I have been working on a program for civil engineers.
Woah, that looks impressive! It looks like you can even analyse stresses and suchlike in the designed structure!
I’m curious, if I may: What GUI system are you using there? Is it just DirectGUI, or are you using something else (e.g. Qt)?
Thanks. Yes it is for analysing stresses.
I am using tkinter for the GUI.
Ah, tkinter! Interesting, and thank you for the answer! ![]()
I did this, for fun, and it works. What do you think? I never make before a video for youtube, hope you enjoy it
That looks rather well done! Indeed, you have an impressive amount implemented there, it seems! ![]()
Also, I love that you can actually throw the dart, and that the fish respond to being fed! ![]()
The fish are hungry!
You can throw all physical objects, darts have sticky attribute enabled. It’s true, there seem to be many different implementations, but once everything comes together you really see the potential. There are also other secondary mechanics that I didn’t record in the video, maybe I’ll do a devlog 2 ![]()
I’ve uploaded a new video about the building system, map procedural generation and manipulation, also some of asset manager and command console
Some very nice submissions of work in progress here! It’s great to see the engine being leveraged to such a degree.
Lately I’ve been experimenting with “crop instancing”, a task that has long been on my list of things to re-implement.
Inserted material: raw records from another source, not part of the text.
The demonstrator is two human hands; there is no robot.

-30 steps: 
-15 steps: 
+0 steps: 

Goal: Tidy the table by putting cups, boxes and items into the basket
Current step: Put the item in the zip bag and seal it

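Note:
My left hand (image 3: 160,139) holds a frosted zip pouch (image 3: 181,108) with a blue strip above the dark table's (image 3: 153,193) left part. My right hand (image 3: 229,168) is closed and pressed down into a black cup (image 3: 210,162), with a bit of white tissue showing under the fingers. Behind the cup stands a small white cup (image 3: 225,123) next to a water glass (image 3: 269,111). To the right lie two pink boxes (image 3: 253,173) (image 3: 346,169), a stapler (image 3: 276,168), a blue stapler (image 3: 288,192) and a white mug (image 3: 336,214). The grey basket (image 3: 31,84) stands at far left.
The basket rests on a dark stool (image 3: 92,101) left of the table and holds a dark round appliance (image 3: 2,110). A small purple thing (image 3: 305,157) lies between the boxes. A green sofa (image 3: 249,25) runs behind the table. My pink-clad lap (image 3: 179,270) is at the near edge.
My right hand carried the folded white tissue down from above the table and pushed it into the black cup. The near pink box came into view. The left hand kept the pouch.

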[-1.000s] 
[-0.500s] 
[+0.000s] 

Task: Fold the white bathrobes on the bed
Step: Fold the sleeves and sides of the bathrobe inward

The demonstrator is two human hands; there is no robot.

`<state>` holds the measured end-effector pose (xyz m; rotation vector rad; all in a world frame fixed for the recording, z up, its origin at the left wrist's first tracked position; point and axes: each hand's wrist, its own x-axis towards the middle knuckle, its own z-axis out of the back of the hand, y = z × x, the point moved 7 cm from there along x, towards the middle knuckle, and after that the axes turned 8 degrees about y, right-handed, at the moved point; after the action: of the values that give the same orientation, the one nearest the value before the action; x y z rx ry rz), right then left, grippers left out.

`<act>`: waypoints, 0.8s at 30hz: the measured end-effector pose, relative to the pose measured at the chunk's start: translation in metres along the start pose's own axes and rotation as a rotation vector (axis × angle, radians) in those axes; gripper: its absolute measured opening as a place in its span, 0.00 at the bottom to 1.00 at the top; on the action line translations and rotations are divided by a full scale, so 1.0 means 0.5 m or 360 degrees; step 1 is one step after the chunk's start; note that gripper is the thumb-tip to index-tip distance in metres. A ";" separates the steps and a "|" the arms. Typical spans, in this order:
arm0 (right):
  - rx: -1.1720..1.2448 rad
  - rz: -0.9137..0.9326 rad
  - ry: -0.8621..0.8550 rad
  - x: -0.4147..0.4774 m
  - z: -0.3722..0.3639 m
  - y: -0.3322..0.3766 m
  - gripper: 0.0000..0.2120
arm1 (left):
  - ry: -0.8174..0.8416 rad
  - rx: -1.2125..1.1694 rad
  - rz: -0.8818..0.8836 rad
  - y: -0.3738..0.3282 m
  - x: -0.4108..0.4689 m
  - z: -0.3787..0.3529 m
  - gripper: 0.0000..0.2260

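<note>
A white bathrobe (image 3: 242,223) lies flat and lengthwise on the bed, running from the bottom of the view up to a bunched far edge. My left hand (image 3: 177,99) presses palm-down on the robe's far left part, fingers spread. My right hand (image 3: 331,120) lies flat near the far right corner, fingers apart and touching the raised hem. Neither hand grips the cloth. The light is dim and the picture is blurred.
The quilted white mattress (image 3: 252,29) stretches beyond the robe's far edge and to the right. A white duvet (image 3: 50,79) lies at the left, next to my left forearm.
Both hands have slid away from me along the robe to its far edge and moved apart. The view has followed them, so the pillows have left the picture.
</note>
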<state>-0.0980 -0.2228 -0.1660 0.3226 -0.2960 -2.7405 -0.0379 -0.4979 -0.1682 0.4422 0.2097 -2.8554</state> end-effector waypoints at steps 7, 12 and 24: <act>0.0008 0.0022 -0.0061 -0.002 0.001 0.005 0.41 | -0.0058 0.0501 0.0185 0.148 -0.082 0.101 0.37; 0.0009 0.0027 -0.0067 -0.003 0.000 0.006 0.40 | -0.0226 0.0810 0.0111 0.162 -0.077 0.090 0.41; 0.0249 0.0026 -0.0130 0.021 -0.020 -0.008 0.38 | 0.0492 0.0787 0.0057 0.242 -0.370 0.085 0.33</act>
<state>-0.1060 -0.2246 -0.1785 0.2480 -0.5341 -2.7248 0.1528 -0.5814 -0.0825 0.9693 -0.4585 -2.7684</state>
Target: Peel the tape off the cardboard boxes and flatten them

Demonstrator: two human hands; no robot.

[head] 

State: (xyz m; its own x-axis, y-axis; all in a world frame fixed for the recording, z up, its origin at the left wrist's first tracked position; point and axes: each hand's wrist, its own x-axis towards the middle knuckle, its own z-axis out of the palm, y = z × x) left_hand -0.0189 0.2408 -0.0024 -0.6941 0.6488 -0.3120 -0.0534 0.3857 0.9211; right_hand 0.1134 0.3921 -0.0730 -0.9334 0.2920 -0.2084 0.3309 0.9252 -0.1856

That is to say, I’ve wanted to implement a speedy way of representing arbitrary numbers of plants in a relatively realistic way. This is more difficult than it might seem, as plant models can be fairly vertex-heavy if one is going for realism.
Here are a few screencaps of a recent build, which does run in real-time in Panda3D.
The plant models are a mix of Sketchfab models, custom models, and procedural generation. Some textures were sourced from ambientcg.
I have integrated a simple multiplayer mod to my game.
yes Simulan, handling huge amounts of models is a challenge. I had to struggle with it for a bit before getting something. This is a test instancing with a UH_static ShaderBuffer 20k low-poly LodNode models, I’ve split the transforms into a grid and custom bounding boxes, on this entry-level hardware it runs pretty well considering OBS and other tasks but it’s far from optimized
The building mechanics are looking really solid–but I love that you can actually raise and lower the level of the ground! I was expecting the terrain to be a simple, static mesh, but no! It’s actually alterable! ![]()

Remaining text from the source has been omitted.